* [Provided material]
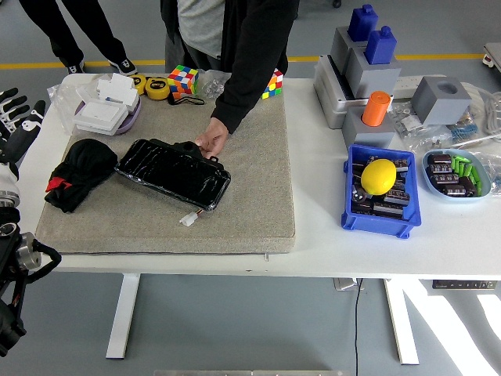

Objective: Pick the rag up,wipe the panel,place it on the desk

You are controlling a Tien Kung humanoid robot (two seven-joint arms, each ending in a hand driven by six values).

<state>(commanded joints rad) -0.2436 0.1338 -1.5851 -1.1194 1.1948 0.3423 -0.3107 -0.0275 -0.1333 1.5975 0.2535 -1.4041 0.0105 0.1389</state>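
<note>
While reaching in from the worktop's [313, 243] left edge, keeping the left robot hand [17, 117] spread and empty as now, fingers apart, clear of the mat [258, 196]. Then lowering onto the bunched black rag [78, 172] lying on the mat's left part, just beside the glossy panel [174, 172]. Closing deep into the folds, avoiding the person's hand [211, 142] steadying the panel's far edge.

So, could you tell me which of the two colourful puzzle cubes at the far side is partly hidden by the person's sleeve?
The right-hand colourful puzzle cube, at the mat's far edge: the person's black sleeve covers part of it. The left cube, beside the yellow tape measure, shows fully.
</note>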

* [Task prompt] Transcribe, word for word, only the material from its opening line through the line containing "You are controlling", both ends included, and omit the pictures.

* [Answer]
Objective: Pick the rag up,wipe the panel,place it on the desk

You are controlling a Tien Kung humanoid robot (two seven-joint arms, each ending in a hand driven by six values).

This output is now finished.